STANDARD & POOR’S THE OUTLOOK DECEMBER 19, 2007
High-yield bonds could be a good investment in 2008, as investors shake off their aversion to risk. Junk just ain’t what it used to be. Year-to-date through November 15, high-yield bonds returned 3% vs. a total return of 7.7% for U.S. Treasuries. The relative outperformance of Treasuries can be attributed to many investors’ flight to safety in 2007. But in 2008, many market prognosticators are expecting a much better year for high-yield bonds. An intriguing analysis by T. Rowe Price and JP Morgan shows that so-called problem industries — financial services, retailers, housing, and consumer products — represent only 13% of the highyield asset class. (See chart.) The sectors that represent the most — energy, utilities, and health care — “should be resilient even if the economy slows,” says Mark Vaselkiv, manager of the T. Rowe Price High Yield (PRHYX) fund. What’s more, he’s very excited that “world-class companies like Alltel, Texas Utilities, and First Data Securities are entering the high-yield market.” To be sure, the outlook for high-yield bonds will depend on the overall health of the U.S. economy in 2008, he says. “We could see strong returns if the current financial services crisis stabilizes,” and there isn’t a recession, he states. “If the crisis continues and we head into a recession, however, spreads would widen further and performance would be more constrained.” David Wyss, the chief economist for Standard & Poor’s, pegs the recession risk at 40% over the next 12 months.
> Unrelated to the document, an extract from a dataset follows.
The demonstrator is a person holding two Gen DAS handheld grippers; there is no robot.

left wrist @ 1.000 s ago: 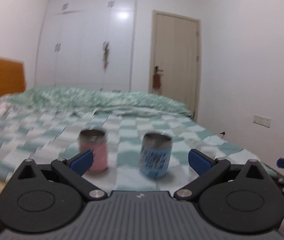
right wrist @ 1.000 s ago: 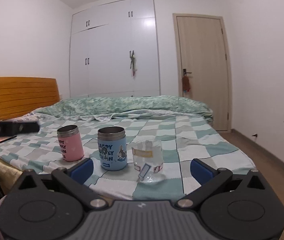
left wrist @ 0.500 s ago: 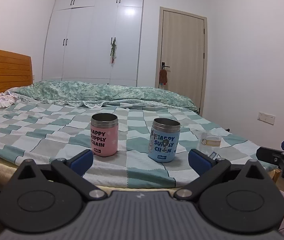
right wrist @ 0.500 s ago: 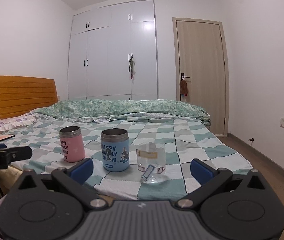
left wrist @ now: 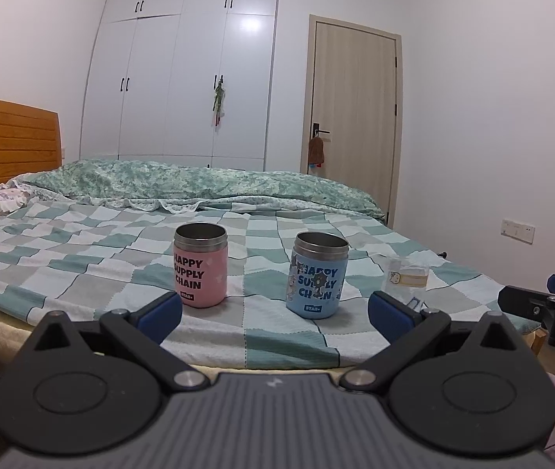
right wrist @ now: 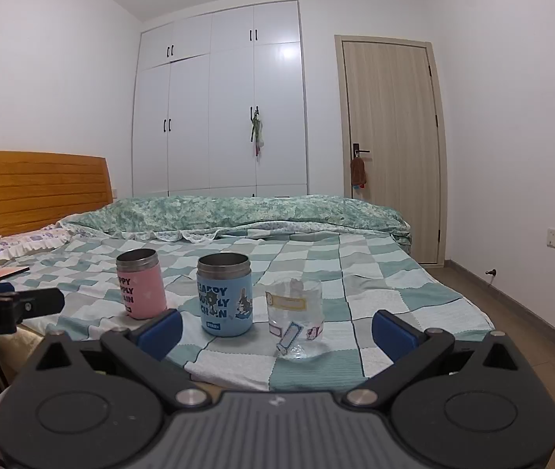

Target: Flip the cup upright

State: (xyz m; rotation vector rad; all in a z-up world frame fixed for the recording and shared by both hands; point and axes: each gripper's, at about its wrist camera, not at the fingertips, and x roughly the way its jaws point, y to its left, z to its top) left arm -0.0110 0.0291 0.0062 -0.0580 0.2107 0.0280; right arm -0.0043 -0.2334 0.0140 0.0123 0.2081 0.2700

He acknowledges that U.S. housing weakness and high energy prices, along with billions in writedowns at financial institutions, have sparked fears of slowing employment and wage growth among investors. Although Wyss expects U.S. gross domestic product growth to slow significantly over the next three quarters, he expects a recession to be avoided. He predicts growth will bottom at 0.7% in the first quarter of 2008.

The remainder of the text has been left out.